Anticipating Korea’s corporate governance trajectory: Global benchmarks and a navigational framework

Strategy Turnaround and transformation

27 January 2026 — Korea’s governance reform is accelerating, but ownership realities remain. This article, available in English and Korean, benchmarks global models and presents a practical framework to strengthen transparency, discipline, and investor trust.

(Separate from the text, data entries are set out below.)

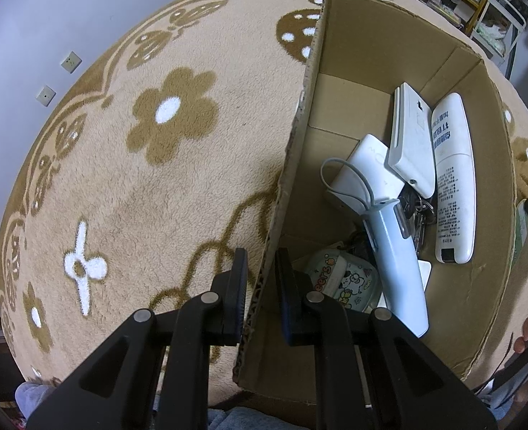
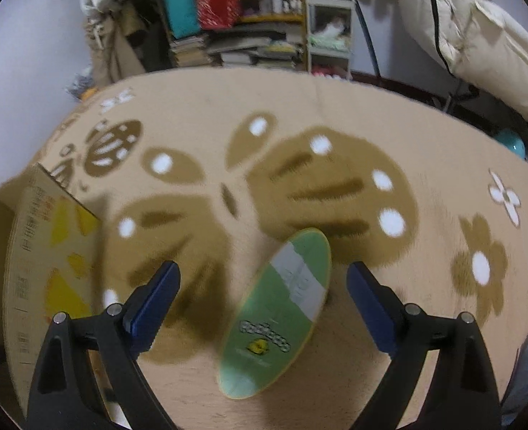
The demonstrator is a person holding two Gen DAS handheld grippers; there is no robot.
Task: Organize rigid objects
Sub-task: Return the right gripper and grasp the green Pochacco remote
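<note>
Here the left gripper point(image 1: 260, 279) pinches the wall of the cardboard box point(image 1: 400, 53), likely to steady it while things go in. The right gripper point(image 2: 264, 286) hangs wide apart over the green oval case point(image 2: 278, 311) on the carpet point(image 2: 371, 114), ready to grasp it

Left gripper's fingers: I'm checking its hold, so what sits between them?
The cardboard box wall edge, standing between the left gripper fingers, in the left wrist view.
</note>
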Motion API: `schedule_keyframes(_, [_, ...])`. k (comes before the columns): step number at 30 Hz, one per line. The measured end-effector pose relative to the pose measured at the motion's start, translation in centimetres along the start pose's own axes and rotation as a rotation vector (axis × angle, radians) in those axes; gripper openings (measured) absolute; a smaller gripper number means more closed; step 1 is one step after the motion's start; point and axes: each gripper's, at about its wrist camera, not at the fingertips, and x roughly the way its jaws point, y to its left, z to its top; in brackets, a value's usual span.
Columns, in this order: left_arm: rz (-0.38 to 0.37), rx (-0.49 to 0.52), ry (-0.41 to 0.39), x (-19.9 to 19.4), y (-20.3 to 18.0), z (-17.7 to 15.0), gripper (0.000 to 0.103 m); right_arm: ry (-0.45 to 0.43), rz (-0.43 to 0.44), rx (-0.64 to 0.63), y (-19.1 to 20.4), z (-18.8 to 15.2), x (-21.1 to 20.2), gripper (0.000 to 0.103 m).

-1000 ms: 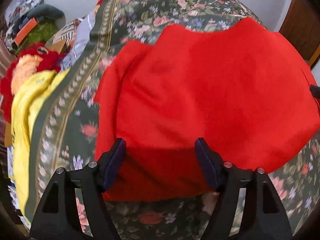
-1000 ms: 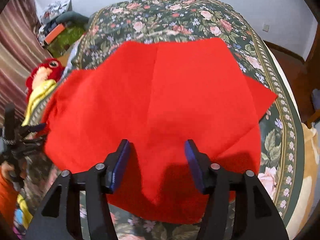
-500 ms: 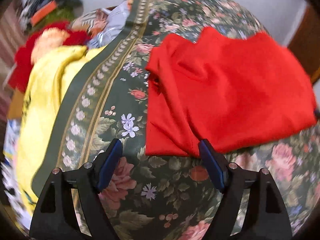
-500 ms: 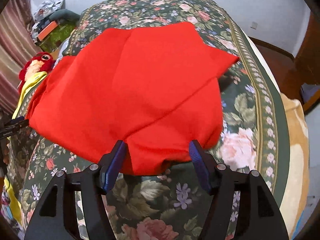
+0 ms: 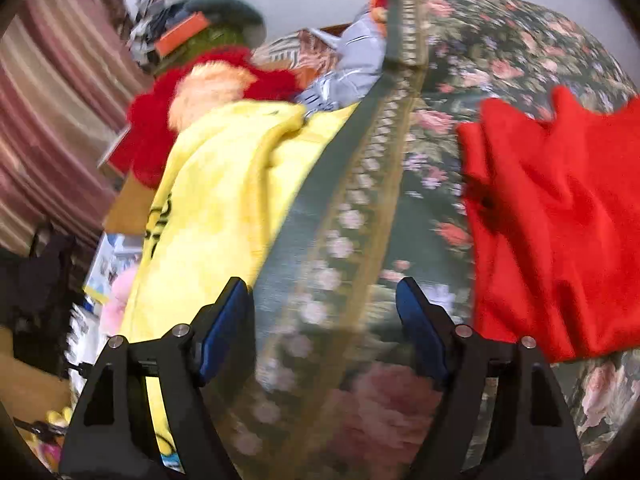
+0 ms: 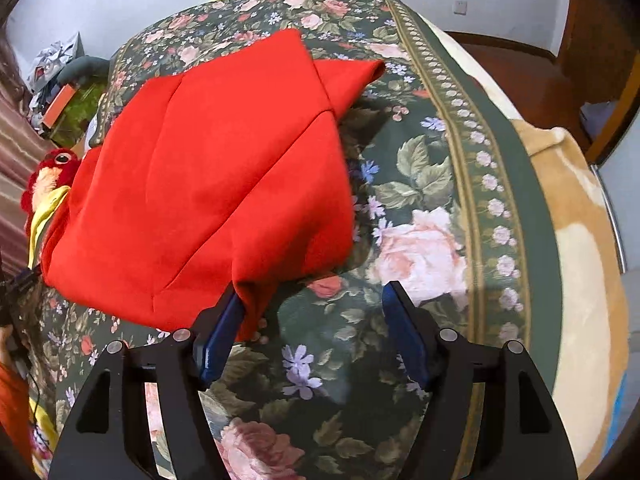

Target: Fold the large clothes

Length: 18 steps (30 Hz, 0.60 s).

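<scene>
While the dark green rose-patterned bedspread (image 6: pixel 432 184) covers the whole bed, its paler border band (image 6: pixel 476 148) runs along the edge to the right of the right tool (image 6: pixel 314 330), with a tan blanket (image 6: pixel 580 216) hanging past it and wooden flooring and a white wall beyond. The right tool stands wide, nothing between its blue pads (image 6: pixel 218 338); the folded red cloth garment (image 6: pixel 208 176) lies ahead and to its left, its near corner drooping against the left finger, though whether it truly touches is hard to tell. Bare bedspread fills the space directly ahead and to the right of this tool.

The left tool (image 5: pixel 324 322) is also spread wide and holds nothing. The view is blurred. It sits over the bed's border band (image 5: pixel 360 208); the red garment (image 5: pixel 560 220) lies off to its right, apart from the fingers. To its left a yellow fleece blanket (image 5: pixel 224 200) drapes over the bed's side, with a red and orange plush toy (image 5: pixel 200 96) beyond it, then piled clutter and a striped pinkish curtain (image 5: pixel 52 112).
</scene>
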Motion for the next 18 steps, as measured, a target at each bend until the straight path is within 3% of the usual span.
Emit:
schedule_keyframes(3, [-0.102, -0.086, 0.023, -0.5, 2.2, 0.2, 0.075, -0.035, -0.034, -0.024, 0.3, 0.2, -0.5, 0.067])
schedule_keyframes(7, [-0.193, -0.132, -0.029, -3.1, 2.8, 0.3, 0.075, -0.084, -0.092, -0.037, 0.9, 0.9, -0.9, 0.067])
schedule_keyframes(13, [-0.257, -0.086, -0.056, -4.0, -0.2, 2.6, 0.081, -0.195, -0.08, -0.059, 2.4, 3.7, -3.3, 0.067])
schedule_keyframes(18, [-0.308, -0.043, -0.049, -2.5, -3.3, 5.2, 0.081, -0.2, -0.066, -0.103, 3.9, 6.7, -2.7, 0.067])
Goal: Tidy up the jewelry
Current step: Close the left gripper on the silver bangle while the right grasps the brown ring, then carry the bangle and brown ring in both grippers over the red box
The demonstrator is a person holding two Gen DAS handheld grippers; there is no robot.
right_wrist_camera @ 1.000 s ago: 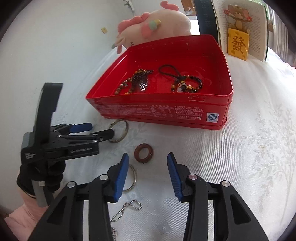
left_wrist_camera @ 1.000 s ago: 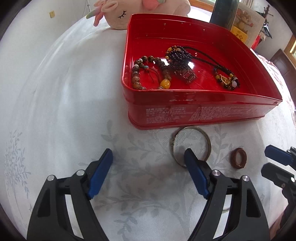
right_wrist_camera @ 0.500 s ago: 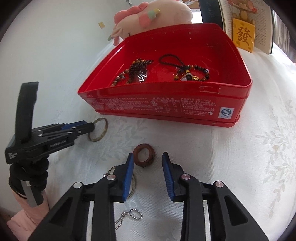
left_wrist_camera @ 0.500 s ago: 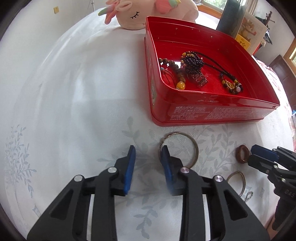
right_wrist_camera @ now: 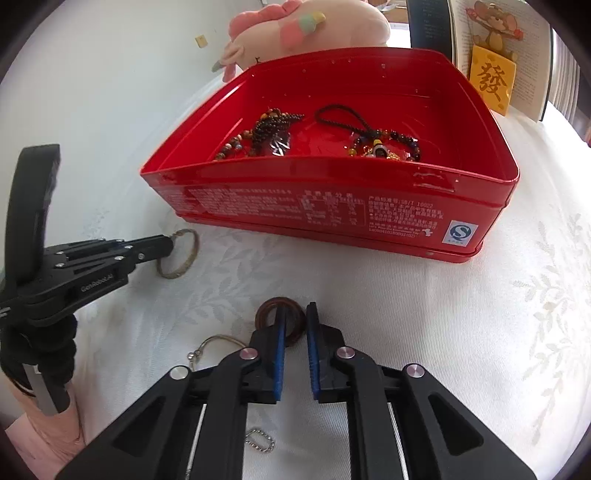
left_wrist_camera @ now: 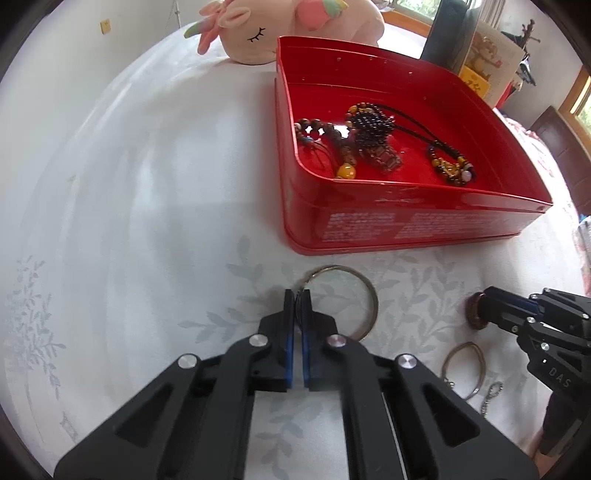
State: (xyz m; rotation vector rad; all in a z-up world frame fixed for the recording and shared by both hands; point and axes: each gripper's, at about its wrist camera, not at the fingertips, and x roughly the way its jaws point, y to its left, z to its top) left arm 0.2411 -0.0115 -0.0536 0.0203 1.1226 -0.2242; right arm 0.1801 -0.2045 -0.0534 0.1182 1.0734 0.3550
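Left gripper clamped on metal bangle, right gripper clamped on brown wooden ring, both beside red tin.

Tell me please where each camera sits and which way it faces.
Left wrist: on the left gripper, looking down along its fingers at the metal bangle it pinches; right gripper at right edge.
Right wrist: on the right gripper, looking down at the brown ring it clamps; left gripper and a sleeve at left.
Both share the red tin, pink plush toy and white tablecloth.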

Anticipating Korea’s corporate governance trajectory: Global benchmarks and a navigational framework
Authors
Holim Wang
Holim WangManager
Seong Jun Lee
Seong Jun LeeBusiness Developer
Executive summary

Problem

South Korea is entering a new phase of corporate governance reform. Long-standing concerns around the “Korea discount” driven by complex ownership structures, limited transparency, and weak minority shareholder protection, have weighed on valuations and investor confidence. In response, the government has launched governance-focused reforms to revitalize the equity market and attract global capital.

Why it happens?

While the direction of reform is clear, the destination is not. Korea’s corporate landscape is shaped by concentrated family ownership that cannot be dismantled without economic and social disruption. Global models offer useful reference points, but none can be directly applied. The challenge is anticipating how Korea’s governance framework is likely to evolve, while navigating rising investor expectations without forcing destabilizing ownership change.

Solution

Apply Structure–Discipline–Dialogue framework that enables Korean companies to meet higher governance standards while preserving the benefits of long-term ownership. Rather than changing who owns Korean companies, the framework shows how control can be exercised more transparently, disciplined more effectively, and explained more clearly in capital markets.

Download this post (PDF)

South Korea is entering a new era of corporate governance. For decades, global investors have referred to the “Korea discount,” driven by structural features such as complex ownership structures, limited transparency in corporate decision-making, and weak protection of minority shareholders.

In an effort to revitalize the equity market and redirect capital toward listed companies, the Korean government has set an ambitious target of lifting the KOSPI index to 5,000 by addressing long-standing governance challenges. To support this objective, a series of policy initiatives and regulatory reforms have been introduced, contributing to the index rising above the 4,700 level[1].

The direction of travel is clear. Korea is moving toward a corporate governance model that must be able to compete globally for capital[2]. To understand where this trajectory may lead, it is useful to benchmark Korea against three reference points.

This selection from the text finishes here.